Par exemple, si le revenu de placement passif d’une SPCC dans une année d’imposition est de 70 000 $, son revenu d’entreprise maximal admissible à la DAPE pour l’année d’imposition suivante sera ramené à 400 000 $ (soit le plafond de 500 000 $ de revenu tiré d’une petite entreprise moins 5 x (70 000 $ moins 50 000 $)).
En bref, le revenu d’entreprise de la SPCC qui donne droit à la DAPE sera réduit selon un ratio de 5:1. Le revenu d’entreprise non admissible sera alors assujetti au taux d’impôt général élevé des sociétés qui, on l’a vu, est de l’ordre de 27-30 %, selon la province.
Autre proposition budgétaire
Sur une note connexe, le gouvernement a introduit une mesure visant l’« asymétrie » qui apparaît dans certains cas lorsqu’une SPCC verse des dividendes. De manière générale, lorsqu’une SPCC verse des dividendes sur un revenu qui bénéficiait de la DAPE ou sur un revenu de placement admissible à l’impôt remboursable sur son IMRTD, les dividendes sont considérés comme des dividendes « autres que déterminés ». Dans les mains de l’actionnaire, ces dividendes donnent droit à un crédit d’impôt pour dividendes inférieur à celui qui s’applique aux « dividendes déterminés ». Ces derniers ouvrent droit à un crédit d’impôt pour dividendes supérieur pour l’actionnaire, parce qu’ils sont normalement versés sur un revenu d’entreprise qui n’était pas admissible à la DAPE et qui, par conséquent, était imposé plus lourdement pour la SPCC.

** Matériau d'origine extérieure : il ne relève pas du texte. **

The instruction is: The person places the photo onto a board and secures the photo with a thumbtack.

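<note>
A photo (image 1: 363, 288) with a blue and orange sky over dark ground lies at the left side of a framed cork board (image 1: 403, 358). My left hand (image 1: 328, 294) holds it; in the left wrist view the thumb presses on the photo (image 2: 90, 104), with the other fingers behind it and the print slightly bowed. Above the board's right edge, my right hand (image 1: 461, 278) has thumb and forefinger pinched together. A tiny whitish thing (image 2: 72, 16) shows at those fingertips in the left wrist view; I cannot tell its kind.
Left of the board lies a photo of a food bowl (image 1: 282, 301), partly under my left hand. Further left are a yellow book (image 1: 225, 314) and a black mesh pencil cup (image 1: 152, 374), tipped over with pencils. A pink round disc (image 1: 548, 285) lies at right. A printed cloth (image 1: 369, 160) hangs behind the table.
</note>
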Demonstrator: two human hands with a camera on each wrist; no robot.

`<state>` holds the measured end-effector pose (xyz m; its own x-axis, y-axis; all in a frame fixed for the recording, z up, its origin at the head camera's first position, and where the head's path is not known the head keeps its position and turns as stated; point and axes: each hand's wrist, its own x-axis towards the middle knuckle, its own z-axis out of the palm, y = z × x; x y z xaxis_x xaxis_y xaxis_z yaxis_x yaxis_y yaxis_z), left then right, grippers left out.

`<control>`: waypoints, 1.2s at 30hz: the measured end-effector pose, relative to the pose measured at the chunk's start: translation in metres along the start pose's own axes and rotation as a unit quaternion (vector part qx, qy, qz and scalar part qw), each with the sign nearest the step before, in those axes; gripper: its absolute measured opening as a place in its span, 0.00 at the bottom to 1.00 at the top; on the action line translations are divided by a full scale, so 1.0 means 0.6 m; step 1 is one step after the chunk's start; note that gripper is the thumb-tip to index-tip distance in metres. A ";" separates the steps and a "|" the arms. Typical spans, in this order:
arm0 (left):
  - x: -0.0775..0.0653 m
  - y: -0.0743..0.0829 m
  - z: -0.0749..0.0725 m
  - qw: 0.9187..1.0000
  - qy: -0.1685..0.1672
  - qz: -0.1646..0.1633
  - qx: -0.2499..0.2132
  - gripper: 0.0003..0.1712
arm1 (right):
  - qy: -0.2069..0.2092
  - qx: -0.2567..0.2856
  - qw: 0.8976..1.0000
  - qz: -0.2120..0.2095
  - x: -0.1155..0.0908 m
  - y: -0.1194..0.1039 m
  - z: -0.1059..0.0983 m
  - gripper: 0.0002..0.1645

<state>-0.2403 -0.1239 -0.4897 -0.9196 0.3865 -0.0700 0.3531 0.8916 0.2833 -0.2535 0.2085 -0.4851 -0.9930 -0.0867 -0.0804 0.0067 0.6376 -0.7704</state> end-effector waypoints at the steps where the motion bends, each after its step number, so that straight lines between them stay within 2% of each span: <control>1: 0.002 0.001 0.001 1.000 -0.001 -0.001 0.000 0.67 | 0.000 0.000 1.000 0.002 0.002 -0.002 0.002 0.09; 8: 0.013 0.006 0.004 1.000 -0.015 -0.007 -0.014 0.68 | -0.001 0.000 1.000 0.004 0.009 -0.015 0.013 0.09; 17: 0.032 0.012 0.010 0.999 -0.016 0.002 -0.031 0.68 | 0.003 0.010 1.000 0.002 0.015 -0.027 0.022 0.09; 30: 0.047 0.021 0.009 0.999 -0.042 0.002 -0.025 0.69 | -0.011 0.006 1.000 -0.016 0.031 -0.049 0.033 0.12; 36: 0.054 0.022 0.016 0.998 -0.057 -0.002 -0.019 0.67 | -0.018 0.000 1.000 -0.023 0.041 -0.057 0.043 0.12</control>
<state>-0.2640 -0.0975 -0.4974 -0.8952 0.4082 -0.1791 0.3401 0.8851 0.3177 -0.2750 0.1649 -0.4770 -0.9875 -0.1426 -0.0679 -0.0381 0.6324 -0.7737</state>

Cependant, dans certains cas, les règles actuelles permettent à une société de verser des dividendes déterminés même si c’est sur un revenu qui bénéficiait de la DAPE ou sur un revenu de placement admissible à l’impôt remboursable sur son IMRTD. Le gouvernement a réglé cette « asymétrie». On a introduit dans le budget une nouvelle règle selon laquelle le compte d’IMRTD est scindé en deux : un compte dans lequel on suit le revenu qui peut être admissible au traitement fiscal des dividendes déterminés ou autres que déterminés, et un autre compte dans lequel on suit le revenu qui n’est admissible qu’au seul traitement fiscal des dividendes autres que déterminés.
Les propositions ci-dessus s’appliquent aux années d’imposition des sociétés s’ouvrant après 2018. Elles sont incluses dans le projet de loi C-74 – le premier projet de loi budgétaire de 2018 – qui chemine en ce moment au Parlement et qui sera presque certainement adopté en juin.